In some embodiments, the intermediate transceiver and/or the distribution transceiver transmitting signals within the one or more selected frequency bands within the identified portion of the spectrum of the wireline medium may include the intermediate transceiver and/or the distribution transceiver adapting a carrier frequency so as to position transmissions within the identified portion of the spectrum.
Certain techniques described herein relate to a system, including: an intermediate transceiver; and a distribution transceiver that may be coupled to the intermediate transceiver by a wireline medium, wherein at least one of the intermediate transceiver or the distribution transceiver may: sense the wireline medium to detect transmissions of one or more other services; identify, based on the sensing, a portion of spectrum of the wireline medium that (a) is not being used by the one or more other services, and (b) is suitable for use by the intermediate transceiver and/or the distribution transceiver; and transmit signals within one or more selected frequency bands within the identified portion of the spectrum of the wireline medium.
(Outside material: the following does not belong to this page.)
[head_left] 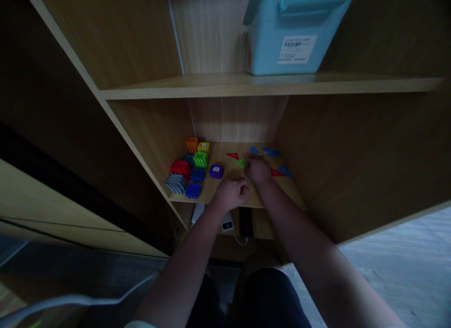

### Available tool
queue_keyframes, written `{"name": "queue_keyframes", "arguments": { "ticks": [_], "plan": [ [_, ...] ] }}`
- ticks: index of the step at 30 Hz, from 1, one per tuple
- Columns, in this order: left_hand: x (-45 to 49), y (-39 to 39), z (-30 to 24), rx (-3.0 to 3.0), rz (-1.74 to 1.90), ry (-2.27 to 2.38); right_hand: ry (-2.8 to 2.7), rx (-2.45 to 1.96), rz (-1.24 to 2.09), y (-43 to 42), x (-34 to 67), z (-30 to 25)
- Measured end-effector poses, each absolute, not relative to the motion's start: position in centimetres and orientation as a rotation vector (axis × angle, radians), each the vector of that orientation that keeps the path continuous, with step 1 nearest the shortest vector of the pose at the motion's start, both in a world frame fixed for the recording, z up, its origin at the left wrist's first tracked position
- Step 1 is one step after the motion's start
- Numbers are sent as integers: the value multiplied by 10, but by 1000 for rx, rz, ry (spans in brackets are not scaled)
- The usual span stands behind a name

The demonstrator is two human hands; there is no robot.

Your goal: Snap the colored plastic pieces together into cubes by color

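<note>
My left hand [230, 194] is curled closed just above the front edge of the shelf board; whatever its fingers hold, if anything, is hidden. Further back, my right hand [259, 170] is bent down over the board with its fingers closed. Its fingertips are beside a small green triangle piece [241, 163], and I cannot tell whether they grip it. A red triangle piece [233, 155] lies just behind the green one. Blue triangle pieces [270, 152] and another red triangle [277, 173] lie to the right of that hand. A purple stack of toothed squares [216, 171] sits left of my hands.
Several coloured stacks stand at the left, among them red [181, 169], grey [176, 183], green [200, 160] and orange [192, 144]. A light-blue bin [296, 36] is on the shelf above. Below, a white power bank [227, 224] with a cable lies beside a dark phone-like slab [245, 222].
</note>
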State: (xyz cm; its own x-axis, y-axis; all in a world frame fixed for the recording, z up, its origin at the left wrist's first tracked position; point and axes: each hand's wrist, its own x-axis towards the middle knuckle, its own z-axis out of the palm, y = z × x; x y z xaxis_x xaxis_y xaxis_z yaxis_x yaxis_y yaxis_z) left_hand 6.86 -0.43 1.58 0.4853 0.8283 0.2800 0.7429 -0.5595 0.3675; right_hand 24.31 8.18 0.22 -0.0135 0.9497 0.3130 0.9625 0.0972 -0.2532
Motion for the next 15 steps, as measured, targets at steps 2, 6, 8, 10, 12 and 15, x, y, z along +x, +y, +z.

In some embodiments, the at least one of the intermediate transceiver or the distribution transceiver may sense the wireline medium to detect transmissions of the one or more other services at least in part by performing cognitive sensing of the wireline medium. The intermediate transceiver and the distribution transceiver may cooperate to sense the wireline medium to detect transmissions of the one or more other services. In certain examples, at least one of the intermediate transceiver or the distribution transceiver may sense the wireline medium to detect transmissions of the one or more other services in response to an instruction from a management entity external to the intermediate transceiver and the distribution transceiver.
In some embodiments, the intermediate transceiver and the distribution transceiver may sense the wireline medium to detect transmissions of the one or more other services during an initialization procedure. In some examples, the at least one of the intermediate transceiver or the distribution transceiver may sense the wireline medium to detect transmissions of the one or more other services periodically or according to a schedule. At least one of the intermediate transceiver or the distribution transceiver may sense the wireline medium to detect transmissions of the one or more other services in response to a determination that the distribution transceiver is not providing service to any connected device downstream of the distribution transceiver.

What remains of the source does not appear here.